**Directions for this task:**
Begin at the line below that holds "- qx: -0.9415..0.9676" and end at the line that holds "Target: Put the", transcribing each line exactly and skipping any picture.
━━━━━ The data ━━━━━
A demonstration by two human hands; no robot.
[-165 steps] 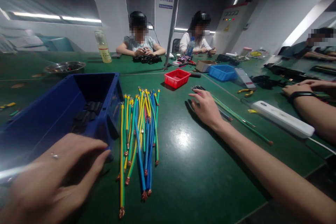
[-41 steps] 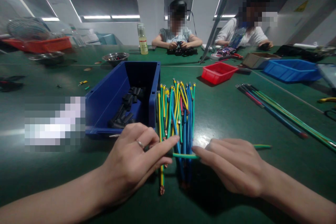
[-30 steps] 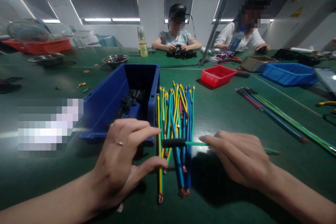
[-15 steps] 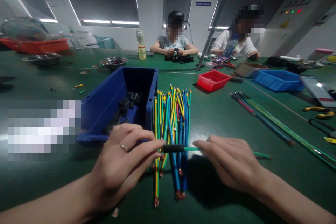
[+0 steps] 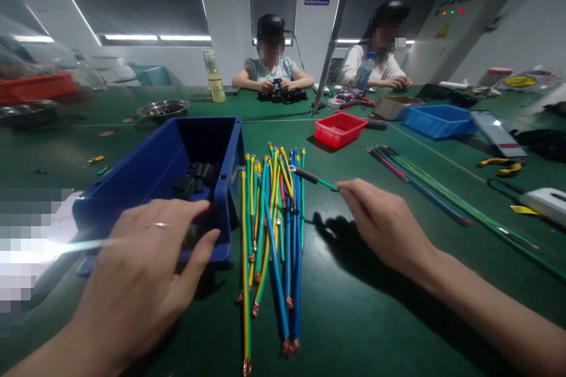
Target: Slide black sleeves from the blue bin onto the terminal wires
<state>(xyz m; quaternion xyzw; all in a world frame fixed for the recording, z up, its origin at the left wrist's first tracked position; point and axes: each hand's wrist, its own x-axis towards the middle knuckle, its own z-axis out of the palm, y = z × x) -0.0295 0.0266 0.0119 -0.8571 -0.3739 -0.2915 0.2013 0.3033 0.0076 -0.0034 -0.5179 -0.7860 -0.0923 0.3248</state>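
Observation:
My right hand [image 5: 384, 225] pinches a green wire [image 5: 328, 185] whose far end carries a black sleeve [image 5: 306, 175]; the sleeved tip hangs over the far end of a pile of short yellow-green and blue wires [image 5: 270, 230] with copper lugs. My left hand [image 5: 145, 268] hovers with fingers spread over the near edge of a blue bin [image 5: 148, 177] holding several black sleeves [image 5: 194, 178]. It holds nothing.
Long wires [image 5: 424, 188] lie to the right, with a red tray [image 5: 338, 129], a blue tray [image 5: 437, 121], yellow pliers [image 5: 499, 165] and a white power strip [image 5: 548, 200] beyond. Two people sit at the far side of the green table [image 5: 362, 283]. A bottle [image 5: 214, 76] and metal bowl [image 5: 163, 109] stand at back left.
My left hand let go of the sleeve and moved left to the bin. My right hand lifted the sleeved wire forward toward the far end of the pile.

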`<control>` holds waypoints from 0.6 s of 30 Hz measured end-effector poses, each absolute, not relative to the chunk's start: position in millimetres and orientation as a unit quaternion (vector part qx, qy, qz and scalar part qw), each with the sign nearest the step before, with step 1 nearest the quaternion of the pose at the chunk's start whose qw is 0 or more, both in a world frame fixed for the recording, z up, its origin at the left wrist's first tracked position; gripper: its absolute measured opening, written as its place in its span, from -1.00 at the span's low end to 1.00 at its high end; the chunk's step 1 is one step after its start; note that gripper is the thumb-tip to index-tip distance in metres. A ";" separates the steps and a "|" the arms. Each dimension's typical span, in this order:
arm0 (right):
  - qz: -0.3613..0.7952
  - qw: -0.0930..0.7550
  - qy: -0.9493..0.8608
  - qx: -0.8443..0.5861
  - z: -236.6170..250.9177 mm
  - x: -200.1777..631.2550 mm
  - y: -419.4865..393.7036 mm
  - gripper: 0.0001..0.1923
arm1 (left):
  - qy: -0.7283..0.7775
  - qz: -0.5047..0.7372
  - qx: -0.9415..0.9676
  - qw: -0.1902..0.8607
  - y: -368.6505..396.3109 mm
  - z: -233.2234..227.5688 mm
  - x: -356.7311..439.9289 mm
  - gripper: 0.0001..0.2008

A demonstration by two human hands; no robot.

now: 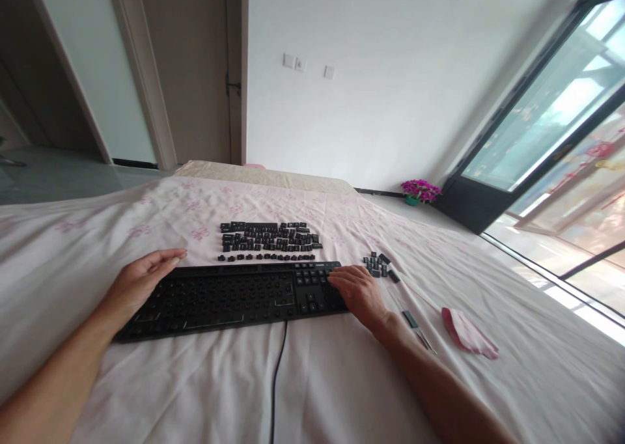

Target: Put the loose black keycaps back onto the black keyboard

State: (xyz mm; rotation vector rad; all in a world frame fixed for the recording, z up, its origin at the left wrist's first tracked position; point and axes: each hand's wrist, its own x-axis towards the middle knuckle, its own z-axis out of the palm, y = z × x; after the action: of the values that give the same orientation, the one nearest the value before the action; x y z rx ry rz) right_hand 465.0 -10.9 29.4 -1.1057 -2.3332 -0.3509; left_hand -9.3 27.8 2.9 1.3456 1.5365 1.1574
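Note:
A black keyboard (219, 301) lies on the patterned sheet, with most of its main key area stripped of keycaps. Above its far left end is my left hand (144, 278), fingers stretched out together and pointing right, apparently holding nothing. My right hand (359, 291) rests on the keyboard's right end over the number pad, its fingers laid over the keys and hiding part of them. Beyond the keyboard, loose black keycaps (261, 235) sit in rough rows, including a long space bar (261, 226). A smaller pile of keycaps (375, 263) is right of my right hand.
A dark-handled tool (411, 320) with thin metal ends lies beside my right forearm. Farther right is a pink cloth (469, 333). The keyboard's black cable (278, 372) runs toward me. Purple flowers (420, 190) stand on the floor near the glass door (527, 131).

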 end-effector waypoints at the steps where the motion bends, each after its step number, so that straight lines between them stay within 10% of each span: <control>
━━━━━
**Response to this exercise:**
  - qx: -0.9415..0.9676
  - qw: -0.1902..0.8607
  - y: -368.6505..396.3109 mm
  - z: -233.2234..227.5688 mm
  - x: -356.7311..439.9289 mm
  - gripper: 0.0001..0.2008

A demonstration by two human hands; no robot.

now: 

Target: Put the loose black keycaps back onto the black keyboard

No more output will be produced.